第七集 第八章 計劃始動

由于流水未央的突然出現,水驀原本的計劃被打亂了,三天之內必須離開宅子,躲到沒有人認識的地方。

甲卯和羅叔並沒有干涉他的行動,甚至連問都沒問,短暫的相處,他們都大概了解了水驀的個性,這個男人絕對不會讓朋友為難,所以都很欣賞他,態度也更加熱情。

水驀看來很平靜,情況雖然緊急,他卻仍足不出戶,每天都讓甲未拿著一張張紙片要他出去跑,而他則經常與甲卯研究圖騰。

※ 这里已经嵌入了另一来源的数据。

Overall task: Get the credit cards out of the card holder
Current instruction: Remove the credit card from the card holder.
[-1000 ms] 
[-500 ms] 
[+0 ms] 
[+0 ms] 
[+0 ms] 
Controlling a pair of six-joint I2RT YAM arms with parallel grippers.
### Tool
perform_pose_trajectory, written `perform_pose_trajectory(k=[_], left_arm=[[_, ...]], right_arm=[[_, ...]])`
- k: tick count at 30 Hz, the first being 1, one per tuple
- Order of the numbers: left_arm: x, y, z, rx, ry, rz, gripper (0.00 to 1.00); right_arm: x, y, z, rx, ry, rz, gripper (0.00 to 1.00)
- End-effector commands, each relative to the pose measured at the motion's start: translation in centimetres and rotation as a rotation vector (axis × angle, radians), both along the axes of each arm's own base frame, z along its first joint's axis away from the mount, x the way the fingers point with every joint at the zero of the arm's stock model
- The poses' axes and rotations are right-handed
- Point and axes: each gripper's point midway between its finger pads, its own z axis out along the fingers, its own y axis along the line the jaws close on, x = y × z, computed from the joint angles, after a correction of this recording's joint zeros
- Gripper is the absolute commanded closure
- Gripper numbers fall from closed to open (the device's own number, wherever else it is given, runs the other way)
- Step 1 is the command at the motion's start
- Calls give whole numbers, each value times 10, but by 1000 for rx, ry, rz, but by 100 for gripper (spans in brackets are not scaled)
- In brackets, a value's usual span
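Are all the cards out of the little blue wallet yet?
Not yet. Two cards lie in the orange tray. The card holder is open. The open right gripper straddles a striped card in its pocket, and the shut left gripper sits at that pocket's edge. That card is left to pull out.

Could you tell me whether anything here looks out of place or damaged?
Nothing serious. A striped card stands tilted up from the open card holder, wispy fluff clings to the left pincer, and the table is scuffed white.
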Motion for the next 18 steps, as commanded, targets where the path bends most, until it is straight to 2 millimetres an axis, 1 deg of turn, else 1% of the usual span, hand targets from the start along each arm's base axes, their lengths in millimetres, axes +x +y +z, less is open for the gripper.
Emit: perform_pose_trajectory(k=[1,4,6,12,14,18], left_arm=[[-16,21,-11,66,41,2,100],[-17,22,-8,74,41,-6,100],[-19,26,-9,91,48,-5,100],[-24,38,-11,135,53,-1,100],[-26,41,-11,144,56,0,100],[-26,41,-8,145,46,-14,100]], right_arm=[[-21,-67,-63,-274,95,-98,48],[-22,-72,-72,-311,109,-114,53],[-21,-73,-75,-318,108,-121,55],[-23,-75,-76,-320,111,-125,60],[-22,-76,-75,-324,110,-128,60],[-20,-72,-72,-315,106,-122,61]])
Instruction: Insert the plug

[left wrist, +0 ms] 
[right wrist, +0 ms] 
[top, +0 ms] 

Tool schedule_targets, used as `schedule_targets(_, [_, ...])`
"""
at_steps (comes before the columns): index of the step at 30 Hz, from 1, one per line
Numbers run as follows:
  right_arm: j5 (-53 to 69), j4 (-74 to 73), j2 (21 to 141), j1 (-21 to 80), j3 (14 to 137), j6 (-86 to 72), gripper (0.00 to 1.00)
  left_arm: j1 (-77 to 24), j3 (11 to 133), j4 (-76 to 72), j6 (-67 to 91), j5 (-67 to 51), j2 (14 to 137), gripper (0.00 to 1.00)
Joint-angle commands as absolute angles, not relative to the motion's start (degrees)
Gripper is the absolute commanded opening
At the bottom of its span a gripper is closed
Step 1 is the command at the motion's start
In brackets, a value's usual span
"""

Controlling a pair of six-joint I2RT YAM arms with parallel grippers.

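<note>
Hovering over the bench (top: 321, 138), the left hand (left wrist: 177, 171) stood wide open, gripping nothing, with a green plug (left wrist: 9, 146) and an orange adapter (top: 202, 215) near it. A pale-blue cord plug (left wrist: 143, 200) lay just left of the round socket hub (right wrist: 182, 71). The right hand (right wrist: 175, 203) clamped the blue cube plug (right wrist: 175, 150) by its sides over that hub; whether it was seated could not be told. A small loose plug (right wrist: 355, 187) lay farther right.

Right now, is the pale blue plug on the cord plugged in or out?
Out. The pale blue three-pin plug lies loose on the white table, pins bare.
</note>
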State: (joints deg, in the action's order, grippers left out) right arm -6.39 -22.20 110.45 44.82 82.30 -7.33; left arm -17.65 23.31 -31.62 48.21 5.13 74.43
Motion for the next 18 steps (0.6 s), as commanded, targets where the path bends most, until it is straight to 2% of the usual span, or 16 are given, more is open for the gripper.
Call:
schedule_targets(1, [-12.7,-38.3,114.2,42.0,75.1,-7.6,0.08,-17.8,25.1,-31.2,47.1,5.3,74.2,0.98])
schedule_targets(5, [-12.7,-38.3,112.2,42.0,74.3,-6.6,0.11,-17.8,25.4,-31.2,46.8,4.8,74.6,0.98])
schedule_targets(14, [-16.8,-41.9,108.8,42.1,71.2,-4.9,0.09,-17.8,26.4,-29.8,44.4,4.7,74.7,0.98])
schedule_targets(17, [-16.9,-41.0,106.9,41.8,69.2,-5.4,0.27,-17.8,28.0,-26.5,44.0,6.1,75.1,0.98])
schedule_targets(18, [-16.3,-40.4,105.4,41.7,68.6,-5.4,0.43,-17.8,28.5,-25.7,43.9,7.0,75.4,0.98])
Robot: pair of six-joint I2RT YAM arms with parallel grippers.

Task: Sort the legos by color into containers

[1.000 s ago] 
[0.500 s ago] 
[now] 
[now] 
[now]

只有遙步緋顯得坐立不安,因為水驀不肯說出計劃,讓她心里很不高興,卻也沒有任何辦法,只能等待水驀的安排。

轉眼兩天過去了,當圓月掛在天空正中的時候,水驀喚醒了沉睡中的遙步緋。

遙步緋迷茫地睜開眼睛,發現水驀穿得整整齊齊,不禁有些奇怪,隨口問道:“怎麼了?有事嗎?”

水驀含笑道:“起來吧!我們要走了。”

“走?”遙步緋撥了撥垂落的長發,無意間露出的嫵媚讓水驀眼前一亮,難怪這個少女能在上流社會的社交場面聲名大噪,這份嫵媚是她天生的,也是獨有的,是最銳利的武器。

“我們不是說好要離開嗎?怎麼忘了?”

“現在?”遙步緋微微一愣,然後騰的坐了起來,瞪著大眼睛看著水驀,又看了看床頭的鬧鍾,時針分針都指向十二點。

“現在走才不會有人注意,放心吧!我都安排好了。”

“去哪?”

“別問了,快換衣服,車子已經在外面等著了。”水驀從衣櫃里拿出一套衣服放在桌邊。

遙步緋噘著嘴盯著他,似乎不滿意這個解釋,半天才不情願地爬了起來,看了看窗外,窗簾的縫隙里只是一條黑色。

“再不換我幫你換了。”

“又想占我便宜?沒門!”遙步緋做了鬼臉,抱著衣裙利落地穿了起來。

“我先下去了,穿好衣服就出門,車等著呢!”水驀笑了笑,提起早已整理好的行李箱率先走出了門。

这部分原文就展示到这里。